◆ Task brief ◆
Please transcribe the data that follows, keeping every line exact.

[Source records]
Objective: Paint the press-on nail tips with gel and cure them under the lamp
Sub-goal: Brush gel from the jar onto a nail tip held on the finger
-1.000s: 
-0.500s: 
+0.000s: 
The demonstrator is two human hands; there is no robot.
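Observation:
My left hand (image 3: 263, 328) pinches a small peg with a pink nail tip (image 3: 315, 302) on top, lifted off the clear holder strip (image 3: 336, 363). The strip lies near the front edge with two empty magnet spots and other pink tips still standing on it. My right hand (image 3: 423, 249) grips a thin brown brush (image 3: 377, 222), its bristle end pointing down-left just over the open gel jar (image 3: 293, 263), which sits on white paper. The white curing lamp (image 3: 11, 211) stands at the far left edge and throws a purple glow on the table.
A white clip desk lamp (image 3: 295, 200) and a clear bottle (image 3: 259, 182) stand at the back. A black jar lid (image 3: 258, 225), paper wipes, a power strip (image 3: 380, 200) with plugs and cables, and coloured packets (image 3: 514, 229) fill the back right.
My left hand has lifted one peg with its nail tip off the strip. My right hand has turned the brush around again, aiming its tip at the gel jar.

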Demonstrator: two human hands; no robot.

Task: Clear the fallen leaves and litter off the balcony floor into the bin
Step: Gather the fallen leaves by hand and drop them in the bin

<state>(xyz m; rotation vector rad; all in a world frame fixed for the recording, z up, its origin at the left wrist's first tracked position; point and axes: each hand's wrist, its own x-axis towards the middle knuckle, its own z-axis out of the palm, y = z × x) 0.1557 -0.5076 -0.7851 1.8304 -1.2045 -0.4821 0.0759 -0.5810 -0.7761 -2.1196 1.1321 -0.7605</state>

◆ Final answer ◆
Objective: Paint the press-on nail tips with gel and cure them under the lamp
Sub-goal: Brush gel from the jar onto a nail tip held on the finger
-1.000s: 
-0.500s: 
+0.000s: 
The demonstrator is two human hands; there is no robot.
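Observation:
My left hand (image 3: 263, 328) pinches a small peg with a pink nail tip (image 3: 315, 302) on top, lifted off the clear holder strip (image 3: 336, 363). The strip lies near the front edge with two empty magnet spots and other pink tips still standing on it. My right hand (image 3: 423, 249) grips a thin brown brush (image 3: 377, 222), its bristle end pointing down-left just over the open gel jar (image 3: 293, 263), which sits on white paper. The white curing lamp (image 3: 11, 211) stands at the far left edge and throws a purple glow on the table.
A white clip desk lamp (image 3: 295, 200) and a clear bottle (image 3: 259, 182) stand at the back. A black jar lid (image 3: 258, 225), paper wipes, a power strip (image 3: 380, 200) with plugs and cables, and coloured packets (image 3: 514, 229) fill the back right.
My left hand has lifted one peg with its nail tip off the strip. My right hand has turned the brush around again, aiming its tip at the gel jar.
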
Demonstrator: two human hands; no robot.

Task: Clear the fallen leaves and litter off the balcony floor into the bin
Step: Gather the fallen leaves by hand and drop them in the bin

<state>(xyz m; rotation vector rad; all in a world frame fixed for the recording, z up, its origin at the left wrist's first tracked position; point and axes: each hand's wrist, its own x-axis towards the middle knuckle, its own z-axis out of the palm, y = z × x) 0.1557 -0.5076 -0.7851 1.8304 -1.2045 -0.4821 0.0759 -0.5810 -0.7761 -2.1196 1.1321 -0.7605</state>

Now the answer is complete.